The current classifiers are misleading because they seem to represent relations between different sets of errors which should be completely distinct and, to some extent, abuse the error type.

Affected Versions

All.

Context

These two changes are closely related which is why I opened this as one issue. If we feel like this is not a good idea I can split it into two separate issues.

Suggested Changes

There are two (relatively) independent changes that I would like to discuss.

Make All Classifier Groups Distinct

Just because the groups happen to share some errors / classifiers they shouldn't depend on each other. This is a possible source of confusion and has caused mistakes in the past.
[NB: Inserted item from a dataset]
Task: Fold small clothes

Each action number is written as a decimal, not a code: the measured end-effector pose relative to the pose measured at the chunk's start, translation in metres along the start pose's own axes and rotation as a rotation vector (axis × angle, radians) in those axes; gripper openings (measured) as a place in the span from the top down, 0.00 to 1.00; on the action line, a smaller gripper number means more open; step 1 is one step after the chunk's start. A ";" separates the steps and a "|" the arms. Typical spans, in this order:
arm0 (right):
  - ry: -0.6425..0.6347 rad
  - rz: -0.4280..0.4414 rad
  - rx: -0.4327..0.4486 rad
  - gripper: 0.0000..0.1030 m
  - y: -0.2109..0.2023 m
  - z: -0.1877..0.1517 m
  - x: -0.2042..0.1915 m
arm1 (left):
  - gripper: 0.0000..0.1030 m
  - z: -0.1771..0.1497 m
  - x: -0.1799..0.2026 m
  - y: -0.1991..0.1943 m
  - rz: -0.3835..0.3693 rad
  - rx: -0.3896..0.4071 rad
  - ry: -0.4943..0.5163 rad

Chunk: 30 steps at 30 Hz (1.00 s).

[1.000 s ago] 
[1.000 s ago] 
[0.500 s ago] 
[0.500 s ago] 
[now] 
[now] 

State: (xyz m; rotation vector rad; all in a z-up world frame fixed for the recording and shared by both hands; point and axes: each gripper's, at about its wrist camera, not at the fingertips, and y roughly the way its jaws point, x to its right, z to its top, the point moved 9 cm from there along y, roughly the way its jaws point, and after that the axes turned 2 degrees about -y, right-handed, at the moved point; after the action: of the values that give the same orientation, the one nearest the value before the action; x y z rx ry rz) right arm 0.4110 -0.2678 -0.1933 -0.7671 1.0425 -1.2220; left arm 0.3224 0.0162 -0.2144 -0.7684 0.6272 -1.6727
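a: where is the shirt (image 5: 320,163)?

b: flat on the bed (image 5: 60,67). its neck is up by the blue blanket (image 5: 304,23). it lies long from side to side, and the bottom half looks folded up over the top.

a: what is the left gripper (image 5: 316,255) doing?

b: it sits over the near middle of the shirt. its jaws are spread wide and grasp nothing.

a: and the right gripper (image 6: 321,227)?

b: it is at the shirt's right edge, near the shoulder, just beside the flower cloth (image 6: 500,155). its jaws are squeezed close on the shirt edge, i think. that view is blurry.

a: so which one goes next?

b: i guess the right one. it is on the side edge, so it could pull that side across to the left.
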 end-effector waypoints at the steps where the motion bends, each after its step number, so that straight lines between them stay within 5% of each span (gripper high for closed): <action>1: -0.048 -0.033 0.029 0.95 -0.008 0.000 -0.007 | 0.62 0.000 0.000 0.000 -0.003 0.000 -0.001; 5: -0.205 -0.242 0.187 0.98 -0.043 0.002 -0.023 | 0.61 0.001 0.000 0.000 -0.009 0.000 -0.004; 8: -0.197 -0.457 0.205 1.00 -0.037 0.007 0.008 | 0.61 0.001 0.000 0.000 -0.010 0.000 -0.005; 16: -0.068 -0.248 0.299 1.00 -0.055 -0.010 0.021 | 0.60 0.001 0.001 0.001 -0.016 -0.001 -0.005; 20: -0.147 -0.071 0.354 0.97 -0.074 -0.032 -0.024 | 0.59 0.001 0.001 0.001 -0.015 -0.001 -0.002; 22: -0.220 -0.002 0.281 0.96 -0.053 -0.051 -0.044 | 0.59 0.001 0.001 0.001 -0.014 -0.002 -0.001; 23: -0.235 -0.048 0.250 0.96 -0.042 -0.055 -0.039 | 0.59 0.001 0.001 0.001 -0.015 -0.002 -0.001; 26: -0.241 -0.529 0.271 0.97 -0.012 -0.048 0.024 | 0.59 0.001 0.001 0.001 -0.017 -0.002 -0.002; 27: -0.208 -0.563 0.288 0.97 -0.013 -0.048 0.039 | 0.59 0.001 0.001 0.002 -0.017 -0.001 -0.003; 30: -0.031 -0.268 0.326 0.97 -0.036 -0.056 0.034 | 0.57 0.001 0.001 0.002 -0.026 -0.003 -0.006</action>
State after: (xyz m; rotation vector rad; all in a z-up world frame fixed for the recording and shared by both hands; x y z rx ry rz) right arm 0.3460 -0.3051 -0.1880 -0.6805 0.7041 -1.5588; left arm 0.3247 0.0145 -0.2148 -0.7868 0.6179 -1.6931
diff --git a/proxy/fails/classifier_group.go b/proxy/fails/classifier_group.go
index d0a1da5..b790c01 100644
--- a/proxy/fails/classifier_group.go
+++ b/proxy/fails/classifier_group.go
@@ -1,41 +1,57 @@
 package fails
 
 type ClassifierGroup []Classifier
 
 // RetriableClassifiers include backend errors that are safe to retry
 //
 // Backend errors are only safe to retry if we can be certain that they have
 // occurred before any http request data has been sent from gorouter to the
 // backend application.
 //
 // Otherwise, there’s risk of a mutating non-idempotent request (e.g. send
 // payment) being silently retried without the client knowing.
 var RetriableClassifiers = ClassifierGroup{
 	Dial,
 	AttemptedTLSWithNonTLSBackend,
 	HostnameMismatch,
 	RemoteFailedCertCheck,
 	RemoteHandshakeFailure,
 	RemoteHandshakeTimeout,
 	UntrustedCert,
 	ExpiredOrNotYetValidCertFailure,
 	IdempotentRequestEOF,
 	IncompleteRequest,
 }
 
 var FailableClassifiers = ClassifierGroup{
-	RetriableClassifiers,
+	Dial,
+	AttemptedTLSWithNonTLSBackend,
+	HostnameMismatch,
+	RemoteFailedCertCheck,
+	RemoteHandshakeFailure,
+	RemoteHandshakeTimeout,
+	UntrustedCert,
+	ExpiredOrNotYetValidCertFailure,
 	ConnectionResetOnRead,
 }
 
-var PrunableClassifiers = RetriableClassifiers
+var PrunableClassifiers = ClassifierGroup{
+	Dial,
+	AttemptedTLSWithNonTLSBackend,
+	HostnameMismatch,
+	RemoteFailedCertCheck,
+	RemoteHandshakeFailure,
+	RemoteHandshakeTimeout,
+	UntrustedCert,
+	ExpiredOrNotYetValidCertFailure,
+}
 
 // Classify returns true on errors that are retryable
 func (cg ClassifierGroup) Classify(err error) bool {
 	for _, classifier := range cg {
 		if classifier.Classify(err) {
 			return true
 		}
 	}
 	return false
 }

This change includes a minor tweak to the groups as well: IdempotentRequestEOF and IncompleteRequest are no longer part of the FailableClassifiers and PruneableClassifiers because those two errors are only "annotated" versions of an underlying error. Their sole purpose is to be able to match them using the RetriableClassifiers because we checked some pre-condition that allows us to retry the wrapped error even though we usually wouldn't be able to retry in that case.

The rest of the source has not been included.